◆ Problem
Going line by line through the records below, write out everything starting with the line containing "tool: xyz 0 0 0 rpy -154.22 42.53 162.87" and going on through the line containing "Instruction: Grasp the", exactly and inclusively. Pictures do not go in.

◆ Available records
※

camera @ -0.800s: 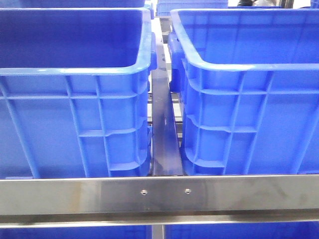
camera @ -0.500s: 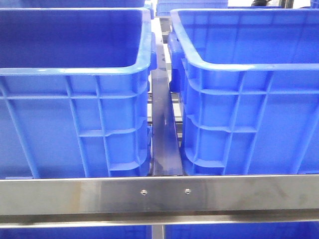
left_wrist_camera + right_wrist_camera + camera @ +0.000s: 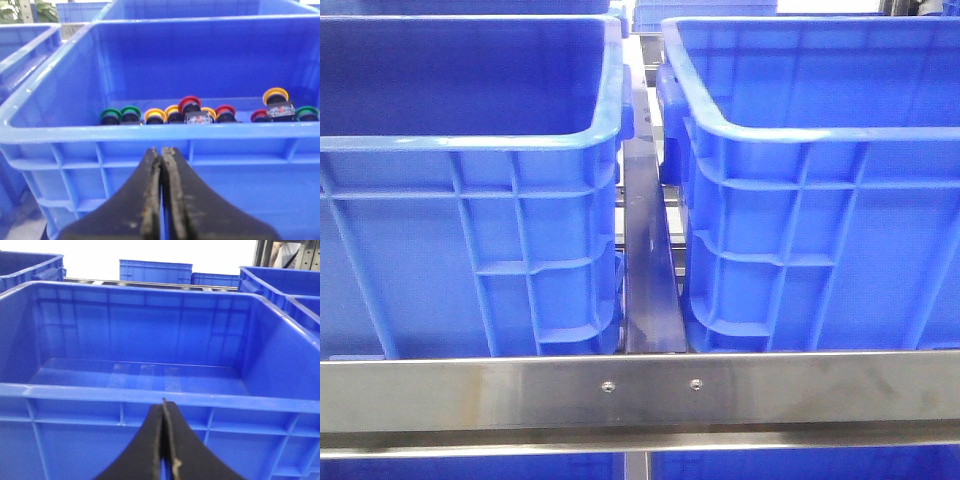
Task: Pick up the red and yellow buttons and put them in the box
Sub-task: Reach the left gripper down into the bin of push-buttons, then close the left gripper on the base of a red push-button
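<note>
The left gripper [image 3: 161, 150] is clenched on nothing, facing the crate [image 3: 50, 131] where the buttons [image 3: 190, 105] lie. The right gripper [image 3: 163, 402], also clenched empty, faces the box [image 3: 150, 395], probably waiting.

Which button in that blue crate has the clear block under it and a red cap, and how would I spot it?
Look into the blue crate before the left arm's closed black fingers. A row of buttons lies along its floor. Near the middle, the red-capped button stands taller than its yellow and green neighbours, on a clear block.
</note>
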### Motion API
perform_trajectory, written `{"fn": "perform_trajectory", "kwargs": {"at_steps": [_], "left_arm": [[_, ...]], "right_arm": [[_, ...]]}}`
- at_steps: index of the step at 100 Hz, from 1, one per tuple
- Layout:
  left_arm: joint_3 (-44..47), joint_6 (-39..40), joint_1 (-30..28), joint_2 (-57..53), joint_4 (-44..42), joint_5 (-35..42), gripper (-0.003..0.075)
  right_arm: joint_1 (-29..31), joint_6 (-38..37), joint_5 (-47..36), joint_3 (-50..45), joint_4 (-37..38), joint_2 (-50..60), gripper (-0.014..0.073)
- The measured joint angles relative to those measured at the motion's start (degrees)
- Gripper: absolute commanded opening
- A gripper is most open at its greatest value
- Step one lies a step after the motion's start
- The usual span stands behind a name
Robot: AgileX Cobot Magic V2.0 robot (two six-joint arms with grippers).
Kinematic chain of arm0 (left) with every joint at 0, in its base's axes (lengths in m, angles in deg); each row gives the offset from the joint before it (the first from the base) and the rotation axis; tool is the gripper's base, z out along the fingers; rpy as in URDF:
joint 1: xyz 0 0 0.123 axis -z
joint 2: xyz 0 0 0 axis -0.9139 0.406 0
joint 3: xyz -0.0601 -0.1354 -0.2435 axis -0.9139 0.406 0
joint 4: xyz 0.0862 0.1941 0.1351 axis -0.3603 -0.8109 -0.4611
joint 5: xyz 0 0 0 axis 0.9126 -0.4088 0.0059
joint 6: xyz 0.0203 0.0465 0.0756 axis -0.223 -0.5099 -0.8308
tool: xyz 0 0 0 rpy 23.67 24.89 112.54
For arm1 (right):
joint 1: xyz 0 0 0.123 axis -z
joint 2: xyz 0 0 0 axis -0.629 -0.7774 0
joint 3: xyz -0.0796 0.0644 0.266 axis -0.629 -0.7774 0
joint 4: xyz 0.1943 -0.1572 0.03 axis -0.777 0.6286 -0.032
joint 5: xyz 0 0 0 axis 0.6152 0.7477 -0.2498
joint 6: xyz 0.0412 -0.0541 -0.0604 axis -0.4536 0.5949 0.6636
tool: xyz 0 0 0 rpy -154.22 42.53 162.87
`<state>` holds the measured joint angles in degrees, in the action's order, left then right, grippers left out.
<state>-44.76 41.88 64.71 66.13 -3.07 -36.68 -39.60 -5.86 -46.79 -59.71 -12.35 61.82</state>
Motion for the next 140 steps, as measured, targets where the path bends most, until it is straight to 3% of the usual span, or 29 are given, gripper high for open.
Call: {"fn": "perform_trajectory", "kwargs": {"at_steps": [43, 68, 81, 98, 105, 140], "left_arm": [[-17.51, 0.0, 0.0, 0.6, 0.0, -19.91, -0.002], [-28.64, 0.0, 0.0, 11.69, 0.0, -27.76, -0.0013], [-33.45, 0.0, 0.0, 18.37, 0.0, -29.04, 0.013], [-38.91, 0.0, 0.0, 26.47, 0.0, -29.7, 0.0505], [-40.9, 0.0, 0.0, 29.7, 0.18, -29.92, 0.0596], [-52.53, 0.0, 0.0, 48.77, 7.68, -34.99, 0.0609]], "right_arm": [[0.0, 0.0, 0.0, 0.0, 0.0, 0.0, -0.0068], [0.0, 0.0, 0.0, 0.0, 0.0, 0.0, -0.0068], [0.0, 0.0, 0.0, 0.0, 0.0, 0.0, -0.0068], [0.0, 0.0, 0.0, 0.0, 0.0, 0.0, -0.0068], [0.0, 0.0, 0.0, 0.0, 0.0, 0.0, -0.0068], [0.0, 0.0, 0.0, 0.0, 0.0, 0.0, -0.0068]]}}
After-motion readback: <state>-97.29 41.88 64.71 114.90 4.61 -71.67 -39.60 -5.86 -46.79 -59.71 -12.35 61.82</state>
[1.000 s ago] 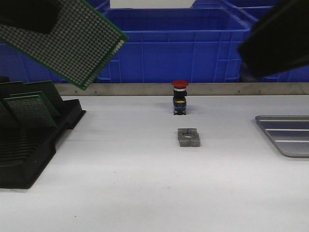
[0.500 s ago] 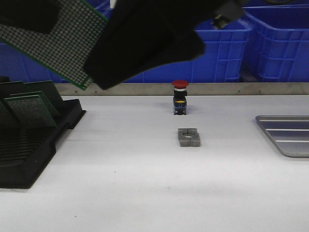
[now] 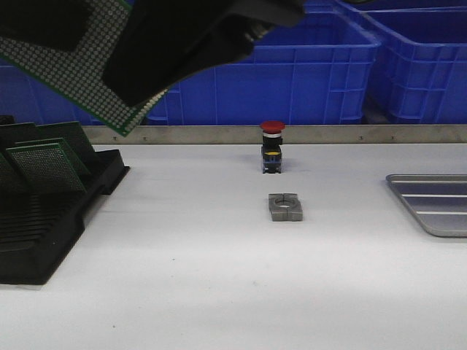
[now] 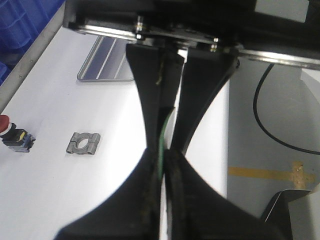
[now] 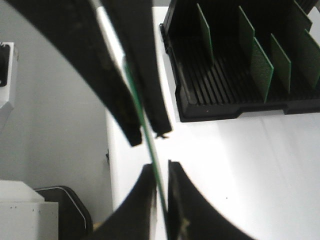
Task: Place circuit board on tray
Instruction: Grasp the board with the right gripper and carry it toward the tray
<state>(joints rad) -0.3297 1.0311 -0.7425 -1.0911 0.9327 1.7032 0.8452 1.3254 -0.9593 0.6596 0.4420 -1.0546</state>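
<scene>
The green perforated circuit board hangs tilted high over the table's left side. My left gripper is shut on its upper part; in the left wrist view the board's edge is pinched between the fingertips. My right gripper has reached across and is closed on the board's right edge; in its wrist view the board runs slanted between its fingers. The silver ribbed tray lies at the table's right edge, also seen in the left wrist view.
A black slotted rack holding more green boards stands at the left. A red-capped push-button switch and a grey metal clamp block sit mid-table. Blue crates line the back behind a metal rail.
My right arm swung from the upper right across to the left and came onto the board's right edge. The left gripper and board stayed put.
</scene>
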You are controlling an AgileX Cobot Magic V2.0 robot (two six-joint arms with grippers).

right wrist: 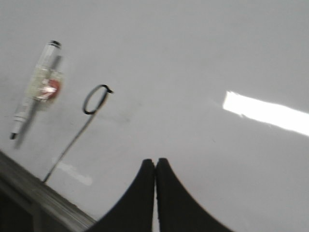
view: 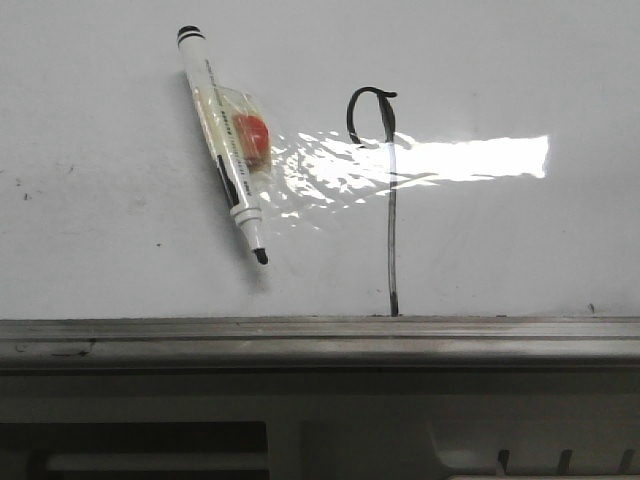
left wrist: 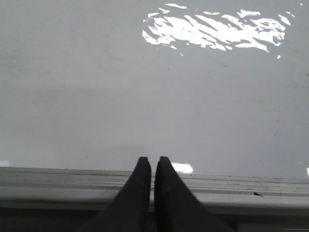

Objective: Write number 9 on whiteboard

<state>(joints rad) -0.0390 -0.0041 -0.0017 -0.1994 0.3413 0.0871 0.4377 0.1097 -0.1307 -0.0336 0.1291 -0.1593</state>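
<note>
The whiteboard [view: 500, 240] is glossy white with a grey rail along its near edge. The number 9 [view: 390, 200] is drawn in black on it: a small loop above a long straight tail that reaches the rail. It also shows in the right wrist view [right wrist: 94, 100]. A white marker [view: 224, 160] with a black tip and a taped red blob lies on the board left of the 9, seen too in the right wrist view [right wrist: 34, 89]. My left gripper [left wrist: 152, 160] is shut and empty over the rail. My right gripper [right wrist: 156, 161] is shut and empty over bare board.
The grey metal rail [view: 300, 340] runs across the front of the board, also in the left wrist view [left wrist: 241, 188]. Bright glare patches [view: 470, 158] lie on the board right of the 9. Small dark specks [view: 20, 185] mark the board's left side.
</note>
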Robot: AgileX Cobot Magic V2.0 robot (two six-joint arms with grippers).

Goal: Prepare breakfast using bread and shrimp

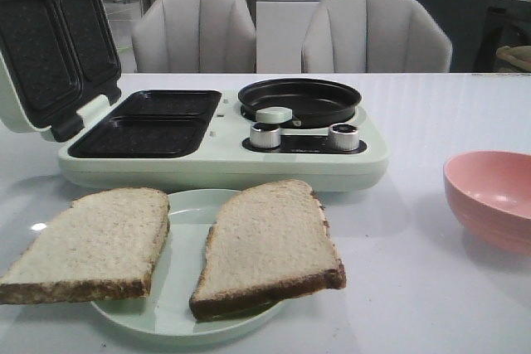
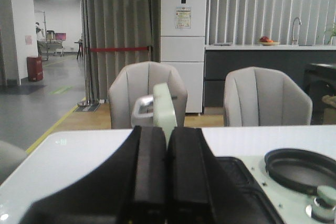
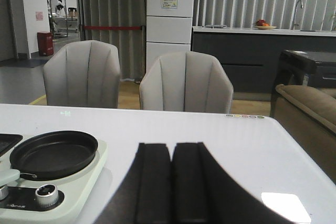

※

◆ Output for this exercise
tool: xyz 0 0 0 rpy -154.22 42.53 162.87
`<state>` holds the measured joint angles in degrees, in the action's order, left then right, grippers left out.
<state>-44.76 41.88 64.71 66.13 -3.07 -36.68 -39.60 -5.86 -46.79 -59.71 -12.35 61.82</state>
Motion for the next 140 steps, as measured, targets where the path bends most, until it is straight to 3% of the usual span, or 29 are given, gripper high for open.
Call: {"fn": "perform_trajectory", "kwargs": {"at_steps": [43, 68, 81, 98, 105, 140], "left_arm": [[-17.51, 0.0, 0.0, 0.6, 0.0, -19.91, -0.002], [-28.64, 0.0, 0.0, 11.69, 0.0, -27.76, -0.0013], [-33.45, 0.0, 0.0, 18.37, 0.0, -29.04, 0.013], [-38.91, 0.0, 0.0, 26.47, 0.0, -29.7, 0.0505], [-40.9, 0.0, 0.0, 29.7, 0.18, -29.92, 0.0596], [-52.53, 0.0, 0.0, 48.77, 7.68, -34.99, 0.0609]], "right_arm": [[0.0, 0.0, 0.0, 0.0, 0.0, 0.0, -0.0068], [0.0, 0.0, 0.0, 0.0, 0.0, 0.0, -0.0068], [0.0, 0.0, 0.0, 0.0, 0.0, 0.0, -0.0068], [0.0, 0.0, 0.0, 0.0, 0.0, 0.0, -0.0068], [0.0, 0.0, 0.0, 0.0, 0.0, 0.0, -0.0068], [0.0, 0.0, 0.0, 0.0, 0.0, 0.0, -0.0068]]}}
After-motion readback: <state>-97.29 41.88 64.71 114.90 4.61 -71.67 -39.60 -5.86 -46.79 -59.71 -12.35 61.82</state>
[1.000 s ago] 
[0.500 s ago] 
[now] 
[now] 
[now] 
Task: Place circuit board on tray
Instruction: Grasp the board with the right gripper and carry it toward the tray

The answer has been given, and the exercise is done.